### Listed entries ###

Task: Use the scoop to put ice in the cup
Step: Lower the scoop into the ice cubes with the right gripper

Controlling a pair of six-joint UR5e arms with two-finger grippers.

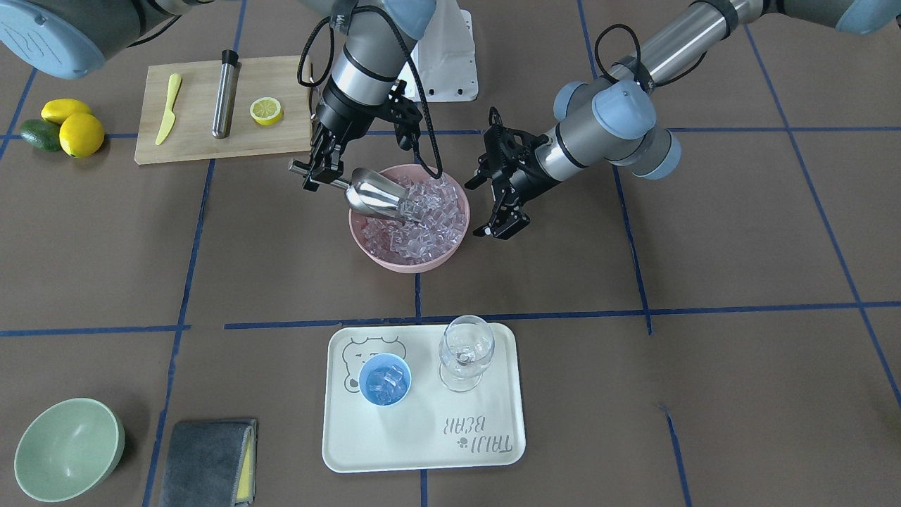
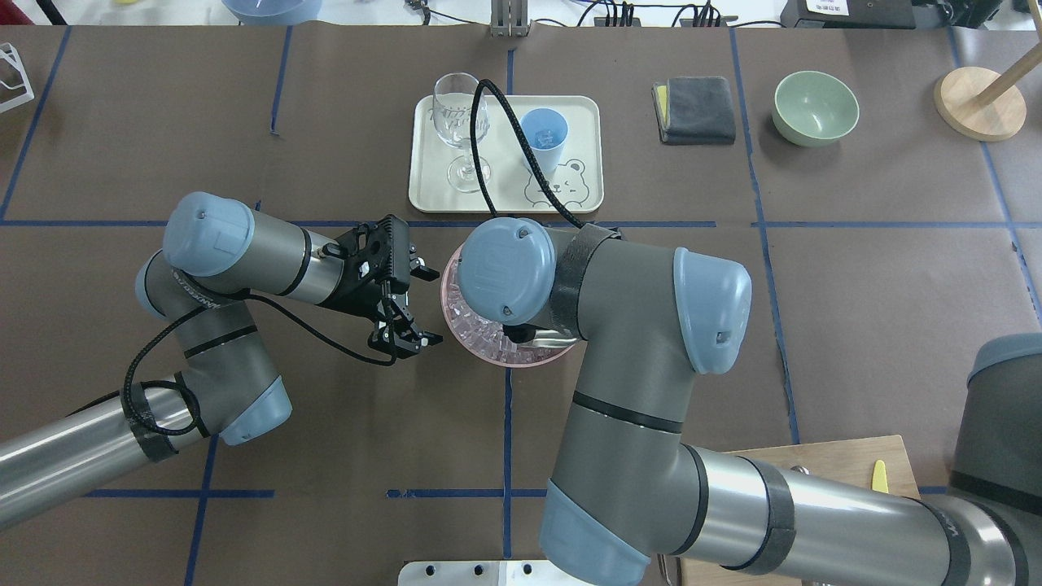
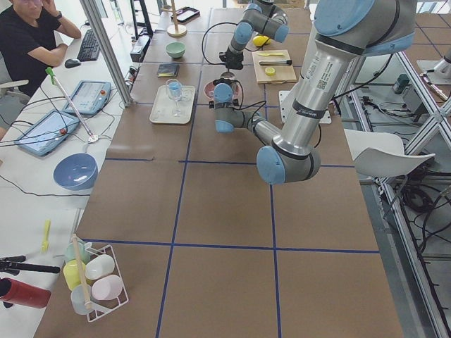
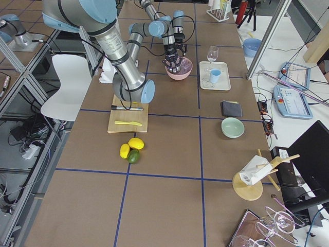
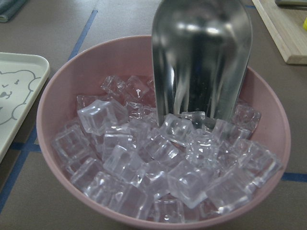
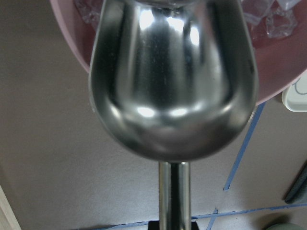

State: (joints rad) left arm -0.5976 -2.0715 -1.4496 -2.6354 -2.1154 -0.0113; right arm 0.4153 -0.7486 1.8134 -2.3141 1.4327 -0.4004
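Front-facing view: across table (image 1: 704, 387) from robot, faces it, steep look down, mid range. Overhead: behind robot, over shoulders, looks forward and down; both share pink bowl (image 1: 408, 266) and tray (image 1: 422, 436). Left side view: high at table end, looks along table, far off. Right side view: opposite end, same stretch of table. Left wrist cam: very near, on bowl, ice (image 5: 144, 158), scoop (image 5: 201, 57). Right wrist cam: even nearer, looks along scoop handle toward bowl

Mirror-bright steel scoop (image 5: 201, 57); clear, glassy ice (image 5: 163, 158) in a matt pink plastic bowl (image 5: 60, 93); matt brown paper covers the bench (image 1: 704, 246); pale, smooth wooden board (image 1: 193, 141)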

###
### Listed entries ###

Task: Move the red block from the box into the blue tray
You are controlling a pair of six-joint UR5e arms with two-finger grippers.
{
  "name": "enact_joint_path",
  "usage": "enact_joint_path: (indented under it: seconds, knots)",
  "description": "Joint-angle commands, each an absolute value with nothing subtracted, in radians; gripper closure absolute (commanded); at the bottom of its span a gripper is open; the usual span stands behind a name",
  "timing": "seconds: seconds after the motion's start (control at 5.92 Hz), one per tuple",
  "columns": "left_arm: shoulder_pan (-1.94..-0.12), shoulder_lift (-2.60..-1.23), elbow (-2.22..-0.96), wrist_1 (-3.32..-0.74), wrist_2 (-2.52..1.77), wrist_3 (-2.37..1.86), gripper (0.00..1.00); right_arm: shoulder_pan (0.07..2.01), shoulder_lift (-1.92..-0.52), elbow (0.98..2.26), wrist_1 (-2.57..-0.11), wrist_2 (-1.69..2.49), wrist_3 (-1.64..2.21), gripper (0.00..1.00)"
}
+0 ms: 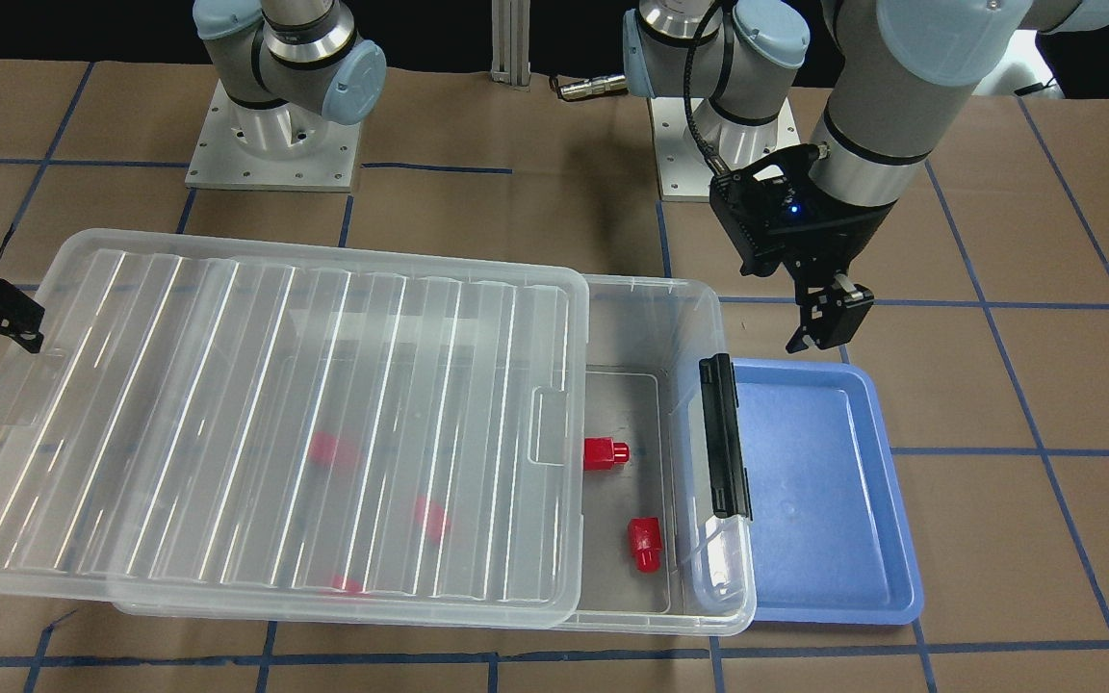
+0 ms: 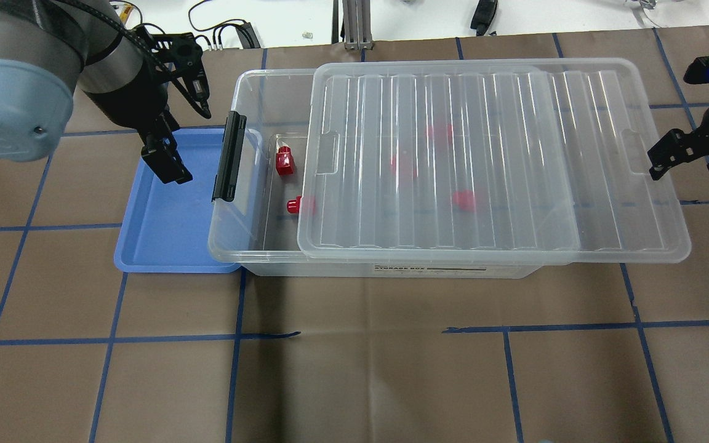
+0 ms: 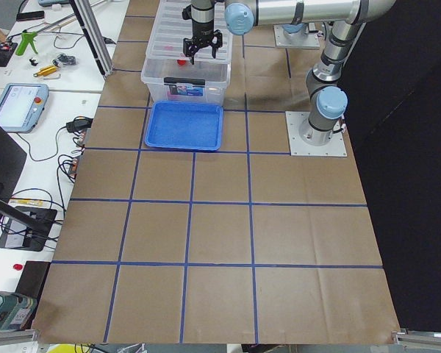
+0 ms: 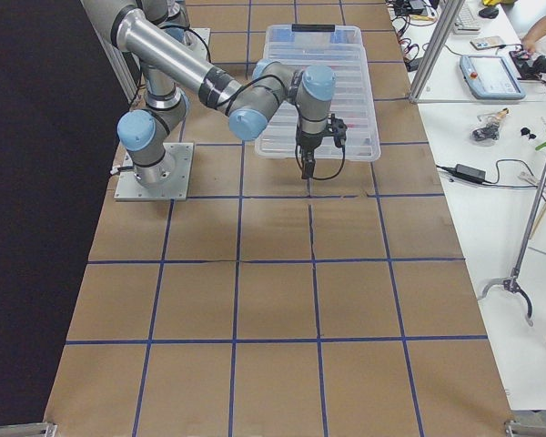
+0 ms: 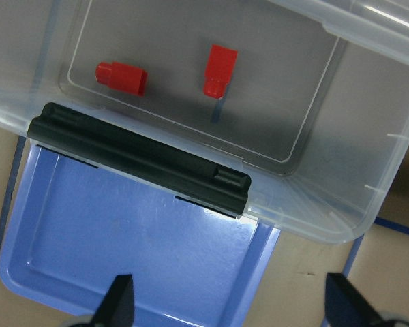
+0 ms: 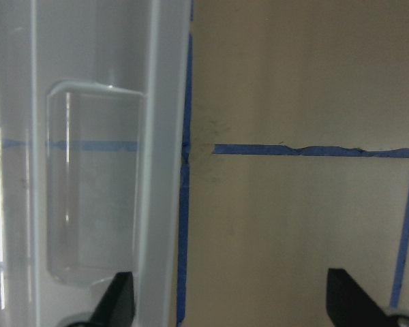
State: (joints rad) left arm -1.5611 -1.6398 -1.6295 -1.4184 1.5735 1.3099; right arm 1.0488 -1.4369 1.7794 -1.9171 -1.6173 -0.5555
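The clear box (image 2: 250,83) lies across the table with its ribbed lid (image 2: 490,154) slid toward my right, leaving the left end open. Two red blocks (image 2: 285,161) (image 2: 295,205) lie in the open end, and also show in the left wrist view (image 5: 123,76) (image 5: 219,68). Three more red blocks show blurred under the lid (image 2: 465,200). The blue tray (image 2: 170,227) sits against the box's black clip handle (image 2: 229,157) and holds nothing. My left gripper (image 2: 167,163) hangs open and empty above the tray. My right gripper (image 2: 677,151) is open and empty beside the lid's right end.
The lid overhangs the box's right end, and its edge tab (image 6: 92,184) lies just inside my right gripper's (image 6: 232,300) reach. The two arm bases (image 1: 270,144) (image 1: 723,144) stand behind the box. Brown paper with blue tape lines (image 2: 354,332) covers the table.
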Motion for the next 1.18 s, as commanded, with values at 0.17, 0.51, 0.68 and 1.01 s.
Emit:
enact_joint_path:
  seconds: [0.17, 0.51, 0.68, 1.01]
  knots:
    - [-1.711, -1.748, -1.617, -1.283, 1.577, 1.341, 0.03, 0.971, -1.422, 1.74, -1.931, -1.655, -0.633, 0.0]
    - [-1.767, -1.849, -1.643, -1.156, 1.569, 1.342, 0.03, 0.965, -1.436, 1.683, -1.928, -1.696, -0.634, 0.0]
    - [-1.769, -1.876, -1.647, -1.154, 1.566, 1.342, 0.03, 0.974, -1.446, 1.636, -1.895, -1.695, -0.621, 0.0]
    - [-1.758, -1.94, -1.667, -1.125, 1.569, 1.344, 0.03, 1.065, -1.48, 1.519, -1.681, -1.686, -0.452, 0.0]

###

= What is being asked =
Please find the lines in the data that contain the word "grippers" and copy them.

= Written response =
Controlling a pair of six-joint UR5e arms with two-finger grippers.
You are controlling a pair of six-joint UR5e arms with two-finger grippers.

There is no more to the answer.